▶ Instructions to follow: From the entries, copy out every line in which the word "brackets" is found.

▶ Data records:
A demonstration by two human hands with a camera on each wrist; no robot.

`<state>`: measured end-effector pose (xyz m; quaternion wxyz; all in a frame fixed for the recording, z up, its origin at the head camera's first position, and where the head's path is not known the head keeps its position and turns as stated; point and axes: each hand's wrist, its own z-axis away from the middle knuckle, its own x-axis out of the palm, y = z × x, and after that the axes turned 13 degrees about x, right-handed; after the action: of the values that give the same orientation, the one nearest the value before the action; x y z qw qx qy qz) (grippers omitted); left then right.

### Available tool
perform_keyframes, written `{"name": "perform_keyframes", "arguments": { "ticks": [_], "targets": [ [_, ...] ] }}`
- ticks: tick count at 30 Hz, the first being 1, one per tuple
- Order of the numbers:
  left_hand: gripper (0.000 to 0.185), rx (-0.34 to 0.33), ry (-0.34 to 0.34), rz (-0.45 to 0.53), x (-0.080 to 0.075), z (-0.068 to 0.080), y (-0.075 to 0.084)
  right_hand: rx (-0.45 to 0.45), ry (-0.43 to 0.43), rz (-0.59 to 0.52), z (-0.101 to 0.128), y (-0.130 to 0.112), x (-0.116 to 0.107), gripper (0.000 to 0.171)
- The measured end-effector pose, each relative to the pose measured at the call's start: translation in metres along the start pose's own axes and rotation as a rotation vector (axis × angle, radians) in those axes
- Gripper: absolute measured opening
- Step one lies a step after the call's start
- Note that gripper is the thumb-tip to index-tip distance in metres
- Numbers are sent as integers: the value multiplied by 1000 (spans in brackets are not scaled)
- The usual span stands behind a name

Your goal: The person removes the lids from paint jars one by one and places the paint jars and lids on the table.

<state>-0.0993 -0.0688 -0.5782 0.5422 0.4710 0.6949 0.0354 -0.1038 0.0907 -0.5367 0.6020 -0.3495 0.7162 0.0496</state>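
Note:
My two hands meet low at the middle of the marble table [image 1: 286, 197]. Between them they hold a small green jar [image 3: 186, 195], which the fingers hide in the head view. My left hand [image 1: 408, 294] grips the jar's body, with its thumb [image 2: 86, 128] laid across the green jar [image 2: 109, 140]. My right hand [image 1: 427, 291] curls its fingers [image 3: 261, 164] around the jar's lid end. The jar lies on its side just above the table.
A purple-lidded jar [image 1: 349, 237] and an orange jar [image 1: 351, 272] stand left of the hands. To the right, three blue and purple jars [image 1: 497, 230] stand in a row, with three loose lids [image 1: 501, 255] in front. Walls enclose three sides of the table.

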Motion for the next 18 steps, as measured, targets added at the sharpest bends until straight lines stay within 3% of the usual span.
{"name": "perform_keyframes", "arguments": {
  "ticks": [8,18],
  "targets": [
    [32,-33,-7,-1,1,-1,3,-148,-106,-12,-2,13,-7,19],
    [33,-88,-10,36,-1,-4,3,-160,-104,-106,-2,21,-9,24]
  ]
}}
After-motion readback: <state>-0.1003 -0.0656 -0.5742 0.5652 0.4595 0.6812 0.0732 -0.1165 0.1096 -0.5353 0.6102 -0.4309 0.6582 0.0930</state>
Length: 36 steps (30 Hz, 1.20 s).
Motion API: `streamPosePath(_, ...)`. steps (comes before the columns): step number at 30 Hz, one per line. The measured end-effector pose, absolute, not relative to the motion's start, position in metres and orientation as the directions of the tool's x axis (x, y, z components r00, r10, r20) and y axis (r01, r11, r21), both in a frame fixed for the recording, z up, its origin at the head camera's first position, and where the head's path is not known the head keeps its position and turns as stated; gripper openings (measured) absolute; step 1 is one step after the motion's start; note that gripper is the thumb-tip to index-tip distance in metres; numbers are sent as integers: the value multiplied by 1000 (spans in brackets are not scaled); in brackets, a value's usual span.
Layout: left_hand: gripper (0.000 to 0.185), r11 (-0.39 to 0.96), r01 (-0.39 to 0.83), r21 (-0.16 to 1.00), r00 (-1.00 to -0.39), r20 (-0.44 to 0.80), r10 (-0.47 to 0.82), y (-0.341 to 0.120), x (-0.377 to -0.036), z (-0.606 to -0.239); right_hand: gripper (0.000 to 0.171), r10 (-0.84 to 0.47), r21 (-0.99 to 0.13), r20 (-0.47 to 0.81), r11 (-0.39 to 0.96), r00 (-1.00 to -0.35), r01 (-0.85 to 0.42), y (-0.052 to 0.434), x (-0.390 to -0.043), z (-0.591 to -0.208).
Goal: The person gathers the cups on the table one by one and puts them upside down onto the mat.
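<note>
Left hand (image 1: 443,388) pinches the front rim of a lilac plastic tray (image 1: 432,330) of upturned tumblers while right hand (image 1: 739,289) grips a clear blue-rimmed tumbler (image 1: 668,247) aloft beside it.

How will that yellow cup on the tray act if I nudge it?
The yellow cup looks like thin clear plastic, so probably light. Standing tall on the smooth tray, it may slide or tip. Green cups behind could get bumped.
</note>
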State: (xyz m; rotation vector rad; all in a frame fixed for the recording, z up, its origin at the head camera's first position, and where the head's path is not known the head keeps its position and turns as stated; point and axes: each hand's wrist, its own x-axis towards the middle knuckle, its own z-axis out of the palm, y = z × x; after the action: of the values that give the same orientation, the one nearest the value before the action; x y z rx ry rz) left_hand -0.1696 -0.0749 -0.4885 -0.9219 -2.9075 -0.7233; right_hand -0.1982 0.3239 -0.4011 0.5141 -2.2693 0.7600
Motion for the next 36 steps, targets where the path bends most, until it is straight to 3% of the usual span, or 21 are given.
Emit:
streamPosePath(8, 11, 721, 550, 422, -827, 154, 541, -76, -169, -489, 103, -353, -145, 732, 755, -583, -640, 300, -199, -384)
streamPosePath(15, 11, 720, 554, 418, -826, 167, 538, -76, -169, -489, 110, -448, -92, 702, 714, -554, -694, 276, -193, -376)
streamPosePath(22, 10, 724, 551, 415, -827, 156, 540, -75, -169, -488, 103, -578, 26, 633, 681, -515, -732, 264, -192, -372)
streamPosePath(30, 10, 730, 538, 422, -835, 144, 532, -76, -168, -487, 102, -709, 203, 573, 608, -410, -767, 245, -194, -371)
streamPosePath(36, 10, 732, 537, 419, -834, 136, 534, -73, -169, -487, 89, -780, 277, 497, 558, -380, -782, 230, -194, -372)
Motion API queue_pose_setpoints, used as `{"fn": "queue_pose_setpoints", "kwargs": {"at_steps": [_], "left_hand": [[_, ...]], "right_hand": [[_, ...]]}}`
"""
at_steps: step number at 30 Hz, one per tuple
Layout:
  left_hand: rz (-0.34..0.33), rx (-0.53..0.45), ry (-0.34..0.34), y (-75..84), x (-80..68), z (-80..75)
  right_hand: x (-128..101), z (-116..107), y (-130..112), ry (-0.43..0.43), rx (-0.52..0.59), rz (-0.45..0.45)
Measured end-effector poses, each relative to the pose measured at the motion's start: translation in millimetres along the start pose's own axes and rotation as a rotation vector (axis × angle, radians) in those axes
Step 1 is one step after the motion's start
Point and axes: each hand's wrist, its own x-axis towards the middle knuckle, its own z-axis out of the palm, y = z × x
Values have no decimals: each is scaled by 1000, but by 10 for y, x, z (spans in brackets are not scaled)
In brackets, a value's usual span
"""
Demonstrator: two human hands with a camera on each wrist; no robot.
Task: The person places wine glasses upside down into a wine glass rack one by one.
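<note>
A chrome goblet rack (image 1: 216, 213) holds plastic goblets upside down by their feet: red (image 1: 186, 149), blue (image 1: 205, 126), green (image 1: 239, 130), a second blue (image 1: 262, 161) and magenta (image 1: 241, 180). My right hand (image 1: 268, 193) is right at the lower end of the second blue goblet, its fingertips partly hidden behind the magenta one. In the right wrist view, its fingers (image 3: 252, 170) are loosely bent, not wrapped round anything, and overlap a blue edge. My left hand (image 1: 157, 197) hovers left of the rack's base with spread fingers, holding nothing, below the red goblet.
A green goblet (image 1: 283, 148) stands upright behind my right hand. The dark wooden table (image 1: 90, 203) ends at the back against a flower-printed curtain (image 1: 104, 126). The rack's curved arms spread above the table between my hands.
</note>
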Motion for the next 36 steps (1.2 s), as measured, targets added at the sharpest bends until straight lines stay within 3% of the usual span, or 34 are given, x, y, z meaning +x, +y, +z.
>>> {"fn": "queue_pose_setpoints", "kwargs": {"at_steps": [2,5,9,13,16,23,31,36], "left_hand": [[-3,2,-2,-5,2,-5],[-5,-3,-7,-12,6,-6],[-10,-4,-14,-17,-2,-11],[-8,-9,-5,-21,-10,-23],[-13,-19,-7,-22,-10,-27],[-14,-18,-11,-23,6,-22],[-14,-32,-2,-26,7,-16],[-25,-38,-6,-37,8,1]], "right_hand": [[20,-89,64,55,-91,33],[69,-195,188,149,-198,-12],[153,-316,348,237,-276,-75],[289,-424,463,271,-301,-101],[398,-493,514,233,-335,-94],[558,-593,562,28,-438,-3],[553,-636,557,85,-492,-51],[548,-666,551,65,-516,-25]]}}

▶ Result below:
- Numbers are sent as integers: the value multiplied by 1000 (spans in brackets are not scaled)
Motion API: `streamPosePath(_, ...)`. steps (comes before the columns): step number at 30 Hz, one per line. The measured end-effector pose, absolute, not relative to the motion's start, position in metres and orientation as the directions of the tool's x axis (x, y, z components r00, r10, r20) and y axis (r01, r11, r21), both in a frame fixed for the recording, z up, its origin at the head camera's first position, and where the head's path is not known the head keeps its position and turns as stated; gripper openings (measured) absolute; step 1 is one step after the motion's start; note that gripper is the thumb-tip to index-tip distance in metres; numbers are sent as integers: the value multiplied by 1000 (spans in brackets are not scaled); in brackets, a value's usual span.
Values have no decimals: each is scaled by 1000, but by 10 for y, x, z (spans in brackets are not scaled)
In brackets, a value's usual span

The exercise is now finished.